Driving is the recommended option for following the route. There is no designated safe path for pedestrians, and the highway is busy with trucks passing regularly at high speed. It is possible to follow the route by bicycle, and this was done to commemorate the anniversaries of the original march in 2015 and 2020.
Get in edit
Take Alabama state route 5 or route 14 to get to Marion.
The Selma to Montgomery National Historic Trail is the shortest of the National Historic Trails at 54 mi (87 km).

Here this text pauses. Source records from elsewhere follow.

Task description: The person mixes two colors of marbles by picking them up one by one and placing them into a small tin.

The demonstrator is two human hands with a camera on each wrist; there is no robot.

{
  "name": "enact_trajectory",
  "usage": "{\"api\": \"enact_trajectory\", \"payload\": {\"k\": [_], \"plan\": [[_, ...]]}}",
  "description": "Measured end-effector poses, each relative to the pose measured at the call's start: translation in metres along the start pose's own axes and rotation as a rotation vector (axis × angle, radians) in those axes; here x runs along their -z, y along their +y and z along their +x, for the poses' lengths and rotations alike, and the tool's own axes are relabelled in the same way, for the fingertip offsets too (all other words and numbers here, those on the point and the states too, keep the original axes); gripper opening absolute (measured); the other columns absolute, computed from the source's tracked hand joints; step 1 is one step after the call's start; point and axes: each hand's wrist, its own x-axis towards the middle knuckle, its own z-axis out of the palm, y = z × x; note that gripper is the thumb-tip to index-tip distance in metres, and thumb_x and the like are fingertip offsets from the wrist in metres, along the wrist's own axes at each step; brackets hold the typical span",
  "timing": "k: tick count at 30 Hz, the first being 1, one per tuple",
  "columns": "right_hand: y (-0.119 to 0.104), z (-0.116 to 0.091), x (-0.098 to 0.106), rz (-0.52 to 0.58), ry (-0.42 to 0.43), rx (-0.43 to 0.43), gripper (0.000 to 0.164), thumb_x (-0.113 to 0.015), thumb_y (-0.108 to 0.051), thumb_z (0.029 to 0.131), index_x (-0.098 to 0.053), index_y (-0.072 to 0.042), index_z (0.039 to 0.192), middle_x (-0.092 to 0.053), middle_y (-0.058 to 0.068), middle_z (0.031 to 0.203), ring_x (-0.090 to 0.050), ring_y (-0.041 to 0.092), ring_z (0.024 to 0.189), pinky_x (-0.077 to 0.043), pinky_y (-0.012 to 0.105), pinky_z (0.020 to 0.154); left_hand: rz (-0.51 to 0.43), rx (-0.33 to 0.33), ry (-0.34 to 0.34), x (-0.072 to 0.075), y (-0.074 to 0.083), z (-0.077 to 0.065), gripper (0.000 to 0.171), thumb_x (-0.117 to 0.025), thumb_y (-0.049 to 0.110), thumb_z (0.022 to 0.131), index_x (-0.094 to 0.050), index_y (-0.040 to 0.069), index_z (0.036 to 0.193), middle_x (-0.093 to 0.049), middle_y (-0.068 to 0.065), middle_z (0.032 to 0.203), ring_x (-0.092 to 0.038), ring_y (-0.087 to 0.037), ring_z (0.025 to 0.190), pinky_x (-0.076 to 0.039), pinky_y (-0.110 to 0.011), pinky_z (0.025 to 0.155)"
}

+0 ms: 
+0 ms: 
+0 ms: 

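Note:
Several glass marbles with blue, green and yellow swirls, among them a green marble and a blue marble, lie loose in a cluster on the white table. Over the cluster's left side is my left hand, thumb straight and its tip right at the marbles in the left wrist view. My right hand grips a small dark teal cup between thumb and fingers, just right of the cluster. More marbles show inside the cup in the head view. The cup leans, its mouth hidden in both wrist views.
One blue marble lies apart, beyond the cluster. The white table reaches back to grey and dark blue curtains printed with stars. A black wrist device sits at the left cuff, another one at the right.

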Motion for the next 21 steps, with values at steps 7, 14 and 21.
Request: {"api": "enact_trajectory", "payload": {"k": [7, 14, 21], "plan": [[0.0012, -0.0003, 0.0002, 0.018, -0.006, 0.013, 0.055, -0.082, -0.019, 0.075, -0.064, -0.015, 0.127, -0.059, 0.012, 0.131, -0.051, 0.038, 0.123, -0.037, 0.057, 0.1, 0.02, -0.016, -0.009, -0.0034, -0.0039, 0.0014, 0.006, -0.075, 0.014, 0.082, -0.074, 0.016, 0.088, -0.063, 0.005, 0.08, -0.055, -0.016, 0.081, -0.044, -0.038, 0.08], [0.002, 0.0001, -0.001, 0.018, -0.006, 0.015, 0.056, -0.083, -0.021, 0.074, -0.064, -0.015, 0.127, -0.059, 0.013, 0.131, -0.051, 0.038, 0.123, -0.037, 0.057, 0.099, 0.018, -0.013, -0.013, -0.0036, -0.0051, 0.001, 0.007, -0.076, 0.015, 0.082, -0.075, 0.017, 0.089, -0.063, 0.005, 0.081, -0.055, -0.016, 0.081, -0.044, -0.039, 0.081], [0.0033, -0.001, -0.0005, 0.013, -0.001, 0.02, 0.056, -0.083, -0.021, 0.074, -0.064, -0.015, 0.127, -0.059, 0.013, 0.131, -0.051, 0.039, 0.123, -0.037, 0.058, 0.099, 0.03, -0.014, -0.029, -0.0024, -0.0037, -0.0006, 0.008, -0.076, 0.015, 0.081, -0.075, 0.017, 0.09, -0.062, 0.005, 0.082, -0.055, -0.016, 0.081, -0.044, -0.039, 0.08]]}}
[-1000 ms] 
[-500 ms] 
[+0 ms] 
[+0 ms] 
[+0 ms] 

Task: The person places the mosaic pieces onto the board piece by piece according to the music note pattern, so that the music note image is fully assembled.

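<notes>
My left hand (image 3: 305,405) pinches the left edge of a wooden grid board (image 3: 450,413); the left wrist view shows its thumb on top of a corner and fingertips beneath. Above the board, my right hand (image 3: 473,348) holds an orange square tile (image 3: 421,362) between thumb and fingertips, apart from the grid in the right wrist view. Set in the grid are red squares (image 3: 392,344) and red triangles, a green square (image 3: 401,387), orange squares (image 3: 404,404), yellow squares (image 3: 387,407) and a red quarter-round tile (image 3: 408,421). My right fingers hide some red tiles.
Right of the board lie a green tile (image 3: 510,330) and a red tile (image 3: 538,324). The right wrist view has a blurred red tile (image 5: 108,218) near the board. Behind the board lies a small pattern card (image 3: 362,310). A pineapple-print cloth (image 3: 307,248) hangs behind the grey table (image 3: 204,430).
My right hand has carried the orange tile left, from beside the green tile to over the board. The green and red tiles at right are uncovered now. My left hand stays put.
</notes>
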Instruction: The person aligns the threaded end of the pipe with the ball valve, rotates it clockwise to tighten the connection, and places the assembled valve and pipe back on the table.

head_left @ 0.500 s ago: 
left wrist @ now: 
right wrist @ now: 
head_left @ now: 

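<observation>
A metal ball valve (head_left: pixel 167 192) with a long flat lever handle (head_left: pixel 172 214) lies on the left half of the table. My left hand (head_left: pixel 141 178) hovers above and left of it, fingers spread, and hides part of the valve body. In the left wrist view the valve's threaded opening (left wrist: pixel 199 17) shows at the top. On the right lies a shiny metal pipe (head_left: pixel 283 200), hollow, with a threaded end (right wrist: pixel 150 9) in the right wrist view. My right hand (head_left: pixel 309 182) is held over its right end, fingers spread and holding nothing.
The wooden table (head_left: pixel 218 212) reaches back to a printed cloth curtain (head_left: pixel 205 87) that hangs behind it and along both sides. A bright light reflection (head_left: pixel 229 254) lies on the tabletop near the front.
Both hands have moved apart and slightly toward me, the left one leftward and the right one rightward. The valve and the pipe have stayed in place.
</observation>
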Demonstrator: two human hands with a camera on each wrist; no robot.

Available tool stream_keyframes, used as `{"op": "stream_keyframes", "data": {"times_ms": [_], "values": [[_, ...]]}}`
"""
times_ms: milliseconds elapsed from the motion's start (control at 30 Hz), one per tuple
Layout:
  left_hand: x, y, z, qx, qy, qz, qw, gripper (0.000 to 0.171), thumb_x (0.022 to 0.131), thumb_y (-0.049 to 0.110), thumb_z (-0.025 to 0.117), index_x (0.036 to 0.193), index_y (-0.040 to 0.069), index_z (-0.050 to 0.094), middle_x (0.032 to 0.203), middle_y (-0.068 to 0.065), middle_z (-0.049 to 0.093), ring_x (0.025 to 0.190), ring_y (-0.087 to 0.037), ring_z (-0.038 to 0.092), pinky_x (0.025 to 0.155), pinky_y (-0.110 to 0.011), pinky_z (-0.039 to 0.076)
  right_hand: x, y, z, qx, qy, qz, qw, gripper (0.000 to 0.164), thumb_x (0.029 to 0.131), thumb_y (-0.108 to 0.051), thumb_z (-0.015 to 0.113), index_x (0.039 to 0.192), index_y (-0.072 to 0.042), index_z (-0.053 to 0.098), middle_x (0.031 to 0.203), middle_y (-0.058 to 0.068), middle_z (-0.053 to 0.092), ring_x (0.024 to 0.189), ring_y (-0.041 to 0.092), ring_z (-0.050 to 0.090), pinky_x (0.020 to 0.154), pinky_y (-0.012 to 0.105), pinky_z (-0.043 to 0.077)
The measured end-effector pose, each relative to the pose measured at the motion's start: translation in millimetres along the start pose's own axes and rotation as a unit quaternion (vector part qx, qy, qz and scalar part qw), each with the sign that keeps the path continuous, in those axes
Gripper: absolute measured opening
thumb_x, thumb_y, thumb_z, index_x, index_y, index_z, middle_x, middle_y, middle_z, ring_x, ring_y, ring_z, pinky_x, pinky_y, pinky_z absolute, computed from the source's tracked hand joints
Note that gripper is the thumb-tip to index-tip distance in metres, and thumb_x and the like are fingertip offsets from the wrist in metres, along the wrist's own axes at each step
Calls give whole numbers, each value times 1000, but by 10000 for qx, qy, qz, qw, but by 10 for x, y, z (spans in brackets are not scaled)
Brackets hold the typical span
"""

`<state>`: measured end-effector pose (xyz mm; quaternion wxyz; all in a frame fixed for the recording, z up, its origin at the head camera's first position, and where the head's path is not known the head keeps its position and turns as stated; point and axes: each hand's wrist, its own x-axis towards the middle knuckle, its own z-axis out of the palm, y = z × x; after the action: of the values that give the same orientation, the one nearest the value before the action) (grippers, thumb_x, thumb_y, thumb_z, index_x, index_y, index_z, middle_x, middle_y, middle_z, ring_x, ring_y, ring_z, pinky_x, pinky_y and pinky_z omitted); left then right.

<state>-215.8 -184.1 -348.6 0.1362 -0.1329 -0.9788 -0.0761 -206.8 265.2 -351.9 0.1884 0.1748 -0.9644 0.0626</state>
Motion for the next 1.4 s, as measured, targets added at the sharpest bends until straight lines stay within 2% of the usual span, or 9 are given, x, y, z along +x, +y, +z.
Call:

The National Historic Trail starts at the Mount Zion AME Zion Church in Marion. Route signs lead the way from Marion to Selma, where there is an interpretative center for the trail. After visiting the center, continue to the 1 Edmund Pettus Bridge, site of the Bloody Sunday incident. Then follow U.S. Route 80 to White Hall, where the Lownes Interpretative Center is based. Continue following US Highway 80 until it reaches the state capital, Montgomery. The endpoint is the 2 Alabama State Capitol.
Markers along the route point out the places where marchers camped, as well as other historic moments from the March, such as the murder of Viola Liuzzo or the place in St Jude's historic district where musicians Harry Belafonte, Tony Bennett, and Peter, Paul & Mary performed for the marchers.